Task objective → Print the data below exactly, but only the lines from the one containing "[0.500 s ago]" down to the one containing "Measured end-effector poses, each", inclusive.

::: Dataset content :::

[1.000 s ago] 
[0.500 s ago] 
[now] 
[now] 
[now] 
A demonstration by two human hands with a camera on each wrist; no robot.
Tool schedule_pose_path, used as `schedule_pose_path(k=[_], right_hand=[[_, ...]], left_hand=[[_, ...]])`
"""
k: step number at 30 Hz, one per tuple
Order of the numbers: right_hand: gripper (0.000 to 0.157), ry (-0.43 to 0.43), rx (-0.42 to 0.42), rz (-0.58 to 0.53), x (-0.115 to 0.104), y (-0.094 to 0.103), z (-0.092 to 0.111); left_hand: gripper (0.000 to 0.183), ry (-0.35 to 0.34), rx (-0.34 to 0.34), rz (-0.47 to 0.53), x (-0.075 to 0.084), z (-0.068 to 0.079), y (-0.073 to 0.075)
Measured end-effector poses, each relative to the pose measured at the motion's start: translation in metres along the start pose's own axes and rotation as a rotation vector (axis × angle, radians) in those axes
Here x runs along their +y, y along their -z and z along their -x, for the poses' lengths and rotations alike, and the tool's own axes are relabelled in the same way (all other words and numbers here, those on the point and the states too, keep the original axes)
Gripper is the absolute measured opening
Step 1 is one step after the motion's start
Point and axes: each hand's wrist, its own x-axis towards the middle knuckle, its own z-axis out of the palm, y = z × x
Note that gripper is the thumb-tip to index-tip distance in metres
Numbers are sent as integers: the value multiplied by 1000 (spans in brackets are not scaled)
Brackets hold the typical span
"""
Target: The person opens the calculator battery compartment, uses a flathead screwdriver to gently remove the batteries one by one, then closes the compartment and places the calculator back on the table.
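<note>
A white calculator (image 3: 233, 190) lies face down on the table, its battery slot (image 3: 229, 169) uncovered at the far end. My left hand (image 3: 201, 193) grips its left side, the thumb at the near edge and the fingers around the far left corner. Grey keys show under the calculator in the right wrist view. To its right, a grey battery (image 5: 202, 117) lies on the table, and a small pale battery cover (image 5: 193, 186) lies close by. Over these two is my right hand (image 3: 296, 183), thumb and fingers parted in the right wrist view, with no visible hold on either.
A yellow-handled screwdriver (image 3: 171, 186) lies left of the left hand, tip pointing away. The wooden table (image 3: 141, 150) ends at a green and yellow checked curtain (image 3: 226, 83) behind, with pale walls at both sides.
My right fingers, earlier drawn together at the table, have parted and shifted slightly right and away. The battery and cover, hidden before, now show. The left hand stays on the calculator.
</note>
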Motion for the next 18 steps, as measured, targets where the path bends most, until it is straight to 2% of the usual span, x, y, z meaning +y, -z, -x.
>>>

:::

Exercise result →
[0.500 s ago] 
[now] 
[now] 
[now] 
A demonstration by two human hands with a camera on each wrist; no robot.
Tool schedule_pose_path, used as `schedule_pose_path(k=[_], right_hand=[[_, ...]], left_hand=[[_, ...]])`
"""
k: step number at 30 Hz, one per tuple
Order of the numbers: right_hand: gripper (0.000 to 0.157), ry (-0.43 to 0.43), rx (-0.42 to 0.42), rz (-0.58 to 0.53), x (-0.115 to 0.104), y (-0.094 to 0.103), z (-0.092 to 0.111); left_hand: gripper (0.000 to 0.183), ry (-0.35 to 0.34), rx (-0.34 to 0.34), rz (-0.47 to 0.53), x (-0.075 to 0.084), z (-0.068 to 0.079), y (-0.073 to 0.075)
Measured end-effector poses, each relative to the pose measured at the motion's start: translation in metres along the start pose's own axes and rotation as a rotation vector (axis × angle, radians) in those axes

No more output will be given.